Part 4: Input validation¶
In this fourth part of the Hello nf-core training course, we show you how to use the nf-schema plugin to validate inputs.
One of the key features of nf-core pipelines is robust input validation. The nf-schema plugin provides automated validation of pipeline parameters and sample sheets against JSON schemas, helping catch errors early and provide clear feedback to users.

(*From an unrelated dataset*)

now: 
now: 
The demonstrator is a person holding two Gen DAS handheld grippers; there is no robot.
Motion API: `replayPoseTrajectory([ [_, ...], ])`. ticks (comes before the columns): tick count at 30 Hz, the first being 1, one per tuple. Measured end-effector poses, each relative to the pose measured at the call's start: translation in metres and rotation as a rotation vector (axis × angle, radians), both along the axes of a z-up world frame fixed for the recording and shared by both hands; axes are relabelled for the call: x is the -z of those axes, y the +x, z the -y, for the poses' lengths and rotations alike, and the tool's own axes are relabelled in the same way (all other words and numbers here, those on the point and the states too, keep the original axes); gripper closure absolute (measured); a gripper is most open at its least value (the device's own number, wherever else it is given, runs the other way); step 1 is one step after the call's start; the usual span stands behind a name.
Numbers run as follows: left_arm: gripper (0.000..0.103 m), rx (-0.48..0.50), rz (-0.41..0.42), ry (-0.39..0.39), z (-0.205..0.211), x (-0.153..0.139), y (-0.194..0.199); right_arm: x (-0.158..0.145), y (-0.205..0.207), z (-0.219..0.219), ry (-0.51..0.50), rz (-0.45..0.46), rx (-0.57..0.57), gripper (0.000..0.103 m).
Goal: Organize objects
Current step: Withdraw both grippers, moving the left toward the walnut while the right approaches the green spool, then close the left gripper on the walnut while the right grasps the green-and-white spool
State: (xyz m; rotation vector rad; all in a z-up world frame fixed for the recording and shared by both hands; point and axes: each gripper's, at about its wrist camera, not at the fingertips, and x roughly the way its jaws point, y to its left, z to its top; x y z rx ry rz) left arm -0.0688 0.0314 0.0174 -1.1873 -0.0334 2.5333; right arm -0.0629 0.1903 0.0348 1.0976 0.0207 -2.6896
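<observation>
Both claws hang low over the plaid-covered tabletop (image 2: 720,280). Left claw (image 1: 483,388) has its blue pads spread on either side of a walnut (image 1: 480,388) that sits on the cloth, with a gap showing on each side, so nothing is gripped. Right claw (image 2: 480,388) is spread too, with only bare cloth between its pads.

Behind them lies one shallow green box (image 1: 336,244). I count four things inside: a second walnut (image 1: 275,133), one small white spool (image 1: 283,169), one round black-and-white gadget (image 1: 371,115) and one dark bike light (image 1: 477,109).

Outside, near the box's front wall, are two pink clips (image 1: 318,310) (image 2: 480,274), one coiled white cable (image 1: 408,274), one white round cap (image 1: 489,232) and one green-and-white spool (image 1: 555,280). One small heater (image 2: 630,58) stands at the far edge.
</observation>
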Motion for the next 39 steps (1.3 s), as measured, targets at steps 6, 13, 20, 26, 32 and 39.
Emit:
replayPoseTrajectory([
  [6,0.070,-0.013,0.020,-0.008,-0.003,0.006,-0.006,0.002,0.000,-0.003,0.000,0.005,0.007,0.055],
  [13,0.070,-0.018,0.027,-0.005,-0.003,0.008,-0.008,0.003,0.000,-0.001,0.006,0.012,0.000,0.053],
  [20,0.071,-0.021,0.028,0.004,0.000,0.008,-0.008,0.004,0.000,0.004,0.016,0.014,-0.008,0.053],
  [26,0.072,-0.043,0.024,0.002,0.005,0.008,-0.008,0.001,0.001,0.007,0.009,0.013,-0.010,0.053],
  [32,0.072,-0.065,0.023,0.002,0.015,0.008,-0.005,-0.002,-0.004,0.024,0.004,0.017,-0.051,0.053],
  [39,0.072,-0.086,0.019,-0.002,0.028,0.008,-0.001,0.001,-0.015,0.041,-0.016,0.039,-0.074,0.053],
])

In this section, we'll add proper input validation to our pipeline using the nf-schema plugin.
Note
This section assumes you have completed Part 2: Rewrite Hello for nf-core and have a working core-hello
pipeline.
1. Understand schema-based validation¶
Before we implement validation, let's understand how nf-schema works and what schema files do.
1.1. What is nf-schema?¶
The nf-schema plugin is a Nextflow plugin that provides functionality for:
- Parameter validation: Validating pipeline parameters against a JSON schema
- Sample sheet validation: Validating input sample sheets and converting them to channels
- Help text generation: Automatically generating help text from schema definitions
- Parameter summary: Displaying which parameters differ from defaults
nf-schema is the successor to the deprecated nf-validation plugin and uses standard JSON Schema Draft 2020-12 for validation.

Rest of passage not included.